Attorney General goes after Distenfield venture in N.Y.
The New York State Attorney General has sent a cease and desist letter to a legal documents business run by a member of Santa Barbara’s Distenfield family, alleging the firm is illegally practicing law in the Empire State.
The order is the first deep scrutiny of the newest document filing venture by a new generation of the family. Previously, South Coast residents Ira and Linda Distenfield built We The People into a 100-store, 30-state legal self-help franchise that collapsed amid a wave of litigation nearly a decade ago. On May 19, New York State officials sent a letter to the Watertown, New York, location of Legal Docs by Me, alleging the firm was illegally practicing law and threatening to commence proceedings against it.
“It is critical that New Yorkers receive strong legal advice from knowledgeable and qualified attorneys,” Attorney General Eric Schneiderman said in a press release. “My office will take whatever steps necessary to ensure that anyone practicing law in New York State is licensed to do so.”
Derek Distenfield, Ira Distenfield’s son and the CEO of Legal Docs by Me, said that his business is a legitimate and less-costly alternative for filing documents and makes the legal system more accessible.
“Legal Docs by Me exists because consumers allow us to. We are a veteran-owned, job-creating business that is proudly empowering thousands of working families by providing low-cost, fast and accurate document preparation services,” Derek Distenfield said in a statement to the Business Times. “We are disappointed that the Attorney General has chosen to defend the status quo at the expense of consumers.”
The New York Attorney General’s office sees it differently. It cites multiple lawsuits that alleged that We The People had crossed the line from filing documents to practicing law without a license, and that clients had been harmed by the firm’s mishandling of documents.
We The People appeared to be riding high a decade ago when Dollar Financial Group offered $27 million to buy the company. Dollar Financial eventually cut its offer from $27 million to $12 million, but the Distenfields claim they saw little if any of that cash after lawsuits over the deal ended in a personal bankruptcy for Ira and Linda Distenfield in 2009.
Much has changed in the document-filing business since the Distenfields’ last venture. Massive online competitors have arisen. Glendale-based LegalZoom sold a chunk of its stock for $200 million to a European private equity firm in a deal that valued the document filing company at $425 million.
Meanwhile, the Distenfields have started several other ventures but have gravitated back to the legal documents business. “I’m not sure we ever left it. We did have a non-compete agreement. It expired, and we’re happy to fill a void that we think still exists,” Ira Distenfield told the Business Times.
After the We The People deal, the Distenfields bought into a company called PRstore. That company faced allegations from the California Department of Corporations that it misled investors about how much they could expect to earn from PRstore franchises.
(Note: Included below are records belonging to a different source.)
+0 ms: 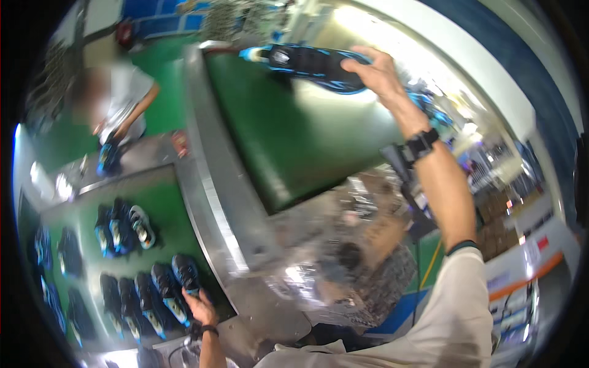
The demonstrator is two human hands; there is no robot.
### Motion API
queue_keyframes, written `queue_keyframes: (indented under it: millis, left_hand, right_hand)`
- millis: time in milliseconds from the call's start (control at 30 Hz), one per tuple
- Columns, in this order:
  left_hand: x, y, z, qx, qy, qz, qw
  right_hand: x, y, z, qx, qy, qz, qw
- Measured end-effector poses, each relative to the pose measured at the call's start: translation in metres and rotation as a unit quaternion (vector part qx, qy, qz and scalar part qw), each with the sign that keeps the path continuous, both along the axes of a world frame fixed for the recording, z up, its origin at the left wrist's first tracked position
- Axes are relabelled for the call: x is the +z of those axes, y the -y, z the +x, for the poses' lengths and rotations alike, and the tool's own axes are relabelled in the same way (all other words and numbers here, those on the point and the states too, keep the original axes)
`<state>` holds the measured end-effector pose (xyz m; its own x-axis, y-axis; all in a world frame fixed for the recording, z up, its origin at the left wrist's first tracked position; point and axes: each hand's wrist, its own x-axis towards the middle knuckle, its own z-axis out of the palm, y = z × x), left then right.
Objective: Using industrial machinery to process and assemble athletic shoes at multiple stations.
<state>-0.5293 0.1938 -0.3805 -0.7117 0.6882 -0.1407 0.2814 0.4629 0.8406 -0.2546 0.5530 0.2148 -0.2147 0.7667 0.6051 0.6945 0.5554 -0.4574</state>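
Note:
My right hand [379, 72], at the end of my outstretched arm, grips a black shoe with bright blue edges [316, 64] by one end. That shoe is over the far part of a green conveyor belt [288, 159], its other end pointing left. Low on the left, my left hand [201, 308] has its fingers closed on the near end of another dark shoe with blue trim [185, 272]. This shoe is the rightmost in a row of several similar shoes [146, 297] on a second green belt [165, 211]. Both wrists wear dark bands.
A metal frame [230, 230] runs between the two belts. Across the left belt, a person [126, 101] handles a dark blue shoe [108, 156]. More shoes [119, 227] stand farther up that belt. Clear plastic wrapping [331, 276] covers a pile in front of me.

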Motion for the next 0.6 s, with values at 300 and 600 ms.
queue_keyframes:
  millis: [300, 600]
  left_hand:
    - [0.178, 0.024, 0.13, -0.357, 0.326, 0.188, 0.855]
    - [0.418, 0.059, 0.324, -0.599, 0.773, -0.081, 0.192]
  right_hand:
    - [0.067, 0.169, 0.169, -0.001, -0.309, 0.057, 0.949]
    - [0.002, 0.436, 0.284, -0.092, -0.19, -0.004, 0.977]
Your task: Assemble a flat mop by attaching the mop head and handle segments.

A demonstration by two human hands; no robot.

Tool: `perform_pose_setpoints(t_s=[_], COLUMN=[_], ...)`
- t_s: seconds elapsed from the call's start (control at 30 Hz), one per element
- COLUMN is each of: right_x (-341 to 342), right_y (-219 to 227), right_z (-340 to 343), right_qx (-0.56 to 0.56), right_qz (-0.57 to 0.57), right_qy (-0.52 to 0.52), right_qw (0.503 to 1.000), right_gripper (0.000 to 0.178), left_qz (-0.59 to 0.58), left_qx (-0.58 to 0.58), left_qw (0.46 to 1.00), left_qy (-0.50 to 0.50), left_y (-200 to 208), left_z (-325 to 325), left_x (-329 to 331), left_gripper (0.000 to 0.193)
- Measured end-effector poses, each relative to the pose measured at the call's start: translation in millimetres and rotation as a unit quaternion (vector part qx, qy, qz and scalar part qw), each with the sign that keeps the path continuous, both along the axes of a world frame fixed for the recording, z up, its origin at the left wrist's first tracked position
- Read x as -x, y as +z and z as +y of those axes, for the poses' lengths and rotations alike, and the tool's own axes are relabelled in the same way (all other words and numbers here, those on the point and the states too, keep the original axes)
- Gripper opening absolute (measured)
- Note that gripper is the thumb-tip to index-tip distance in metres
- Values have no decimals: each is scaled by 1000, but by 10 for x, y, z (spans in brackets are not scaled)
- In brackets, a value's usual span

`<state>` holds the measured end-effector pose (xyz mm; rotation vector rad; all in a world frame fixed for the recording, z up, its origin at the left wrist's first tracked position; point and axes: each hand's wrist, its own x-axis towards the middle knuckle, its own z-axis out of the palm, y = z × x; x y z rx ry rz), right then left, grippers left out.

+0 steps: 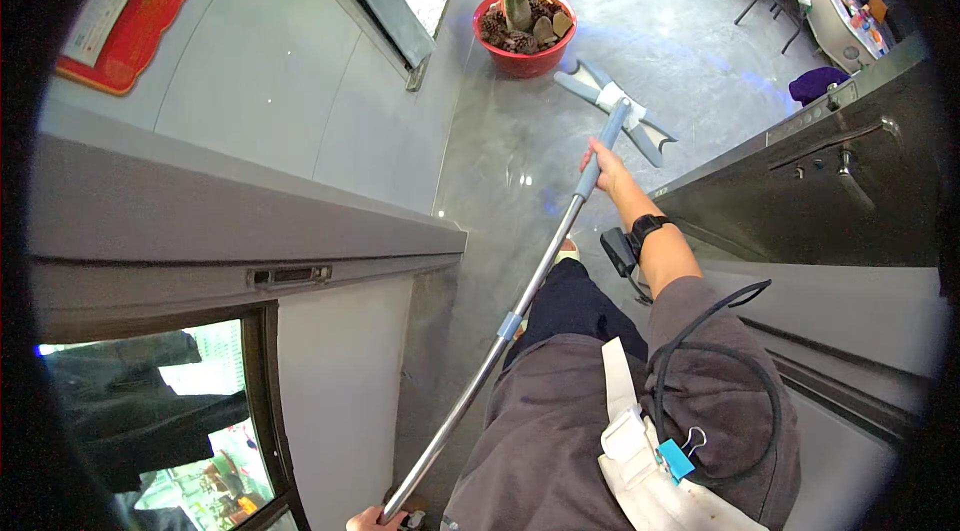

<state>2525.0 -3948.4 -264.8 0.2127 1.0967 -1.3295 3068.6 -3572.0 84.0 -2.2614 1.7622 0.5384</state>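
A mop (540,256) with a silver telescopic pole slants across my body from lower left to upper right. Wrapped round its grey-blue plastic sleeve, close to the head, is my right hand (606,169). My left hand (372,521) grips the pole's other end at the lower edge, partly cut off by the picture. The mop head (618,111) is a grey frame with forked ends and a white middle; no cloth shows on it. Whether the head touches the floor I cannot tell. A black strap with a small device (620,251) sits on my right wrist.
Ahead stands a red pot (525,51) with a leafy plant on the shiny grey floor (500,151). An open dark door (830,181) is at my right, a grey door frame (250,191) and window at my left. A person sits near a tea table (840,26) at far right.
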Motion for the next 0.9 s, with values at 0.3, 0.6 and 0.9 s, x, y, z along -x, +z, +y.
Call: perform_pose_setpoints(t_s=[0.3,0.6,0.9], right_x=[62,-940,-2096], right_y=[408,132,-256], right_z=[-137,173,966], right_qx=[38,-33,-197], right_qz=[52,146,74], right_qy=[-59,-8,234], right_qw=[996,989,949], right_gripper=[21,16,9], left_qz=[64,98,144], left_qx=[-83,-98,-41], left_qw=[985,990,989], left_qy=[138,8,-17], left_y=[-331,-908,-1820], left_z=[304,-98,-725], left_x=[-278,275,946], left_gripper=[39,30,26])
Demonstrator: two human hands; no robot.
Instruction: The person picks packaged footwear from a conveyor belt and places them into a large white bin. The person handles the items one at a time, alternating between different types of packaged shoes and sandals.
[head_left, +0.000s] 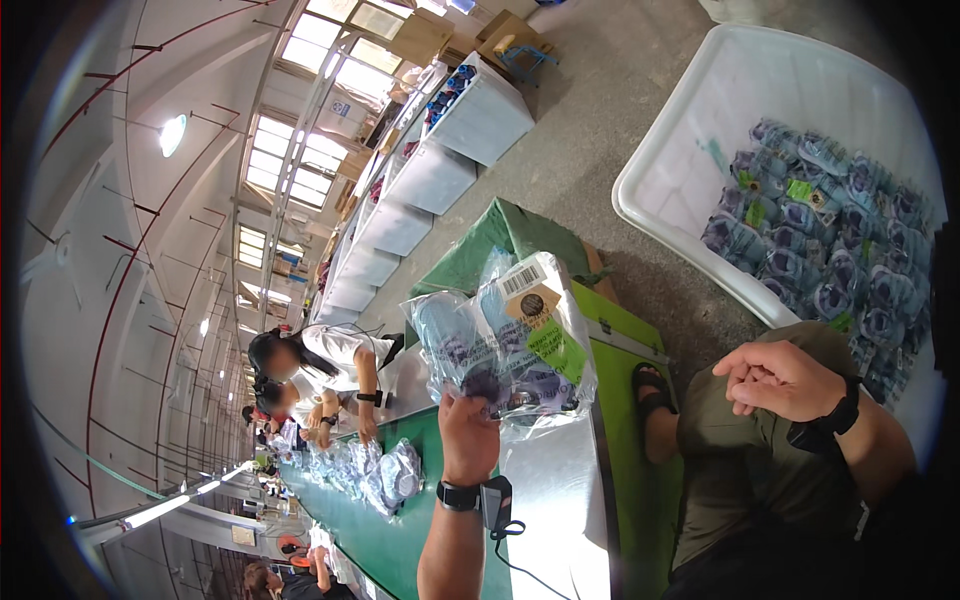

The Distenfields later resolved the complaint. Eventually the venture morphed into Marketing Express, or ME for short.
Ira and Linda filed for bankruptcy in 2009 after struggling with $5 million in liabilities, most of them related to debts from the legal fight over We The People. Ira Distenfield was sent to jail in Los Angeles County for contempt of court during one of the lawsuits involving an attorney who alleged that Ira Distenfield didn’t pay him.
Legal Docs by Me, the newest venture that was founded in 2012, has four locations: Santa Barbara and Camarillo in California, and Watertown and Syracuse in New York.
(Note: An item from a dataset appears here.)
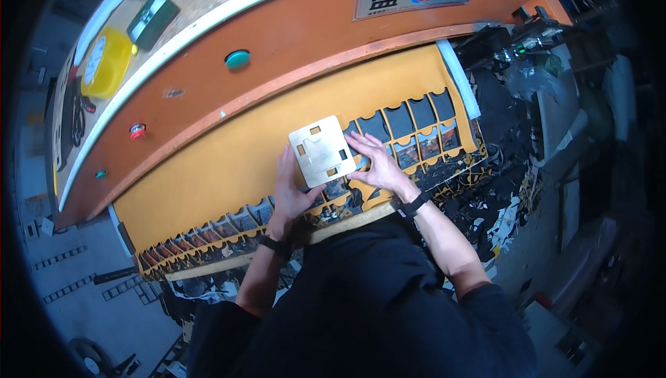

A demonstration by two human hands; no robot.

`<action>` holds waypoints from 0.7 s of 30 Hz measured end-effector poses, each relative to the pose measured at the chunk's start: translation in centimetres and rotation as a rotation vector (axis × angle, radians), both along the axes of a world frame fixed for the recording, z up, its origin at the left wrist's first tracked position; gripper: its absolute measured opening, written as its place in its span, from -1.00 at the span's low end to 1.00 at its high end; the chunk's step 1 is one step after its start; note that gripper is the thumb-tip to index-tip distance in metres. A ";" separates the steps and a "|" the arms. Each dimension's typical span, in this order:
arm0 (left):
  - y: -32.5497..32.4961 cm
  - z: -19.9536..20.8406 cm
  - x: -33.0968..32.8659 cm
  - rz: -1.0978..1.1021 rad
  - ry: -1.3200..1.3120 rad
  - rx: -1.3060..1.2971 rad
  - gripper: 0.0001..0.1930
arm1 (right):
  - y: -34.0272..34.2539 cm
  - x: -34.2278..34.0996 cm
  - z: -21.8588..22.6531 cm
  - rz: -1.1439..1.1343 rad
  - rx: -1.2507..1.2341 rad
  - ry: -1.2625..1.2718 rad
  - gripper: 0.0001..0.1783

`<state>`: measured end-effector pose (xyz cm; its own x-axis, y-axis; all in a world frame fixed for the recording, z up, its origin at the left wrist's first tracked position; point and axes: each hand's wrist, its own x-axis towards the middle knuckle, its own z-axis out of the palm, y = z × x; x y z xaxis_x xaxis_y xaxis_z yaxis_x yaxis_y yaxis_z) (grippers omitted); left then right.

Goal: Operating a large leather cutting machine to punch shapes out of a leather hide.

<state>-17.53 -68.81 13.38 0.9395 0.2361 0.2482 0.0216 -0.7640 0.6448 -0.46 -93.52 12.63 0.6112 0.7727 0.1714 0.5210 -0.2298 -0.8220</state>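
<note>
Between both hands is a pale square cutting die [319, 149], a flat plate with rounded corners and several small rectangular holes. My left hand [293, 194] grips its left edge and lower left corner, fingers along the side and thumb below. On the opposite side, my right hand [381, 168] holds the right edge with fingers and thumb. The die is over the yellow-tan sheet [229, 159], at the border of its cut-out part; whether it rests flat on the sheet, I cannot tell. Rows of scalloped openings run along the sheet's near edge.
Beyond the sheet rises an orange machine beam [291, 59] with a green button [237, 59] and a red button [137, 130]. On its top lie a yellow container [107, 62] and a green box [152, 20]. Dark scraps [485, 204] heap at the right.
</note>
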 end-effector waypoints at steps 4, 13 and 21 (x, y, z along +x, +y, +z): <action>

Ira Distenfield said that he and his wife only have ownership in the Santa Barbara location and that each location is owned separately.
“That’s an independently owned location. There’s no ownership by us whatsoever,” Ira Distenfield said of the Watertown location.
Secretary of State records in New York show a Legal Docs by Me of Watertown LLC, a New York entity with Derek Distenfield listed as its corporate contact. Legal Docs by Me of Syracuse LLC is registered in Delaware, where businesses are allowed to incorporate without revealing their owners.
In California, Legal Docs by Me Inc. is registered with a legal contact named George Sampanis, the owner of a construction company. It lists its corporate headquarters on State Street in Santa Barbara.
Ira Distenfield said that there were no trusts or other legal vehicles connecting his business in Santa Barbara to his son’s business in New York. He confirmed that his son was involved in We The People.
“After the company was sold back in 2005, Derek chose to walk across the street at that time and enlist in the Army. Now he is a captain in the U.S. Army. He completed three tours overseas” in Iraq and Afghanistan, Ira Distenfield said. “As he is transitioning out of the Army, what he chose to do was return to the family business started in 1989. He chose to open his first location in Watertown because he wanted to serve what he sees as an underserved market among military families. He wants to do it on his own, and I’m proud of him and applaud him.”
Ira Distenfield said his son followed the applicable rules in New York State for a document filing business by hiring a law firm to review and assent to the forms it uses. He said that Derek made only “one mistake — encroaching on the income of attorneys. Other than that, I think Derek has done a beautiful job covering the bases.”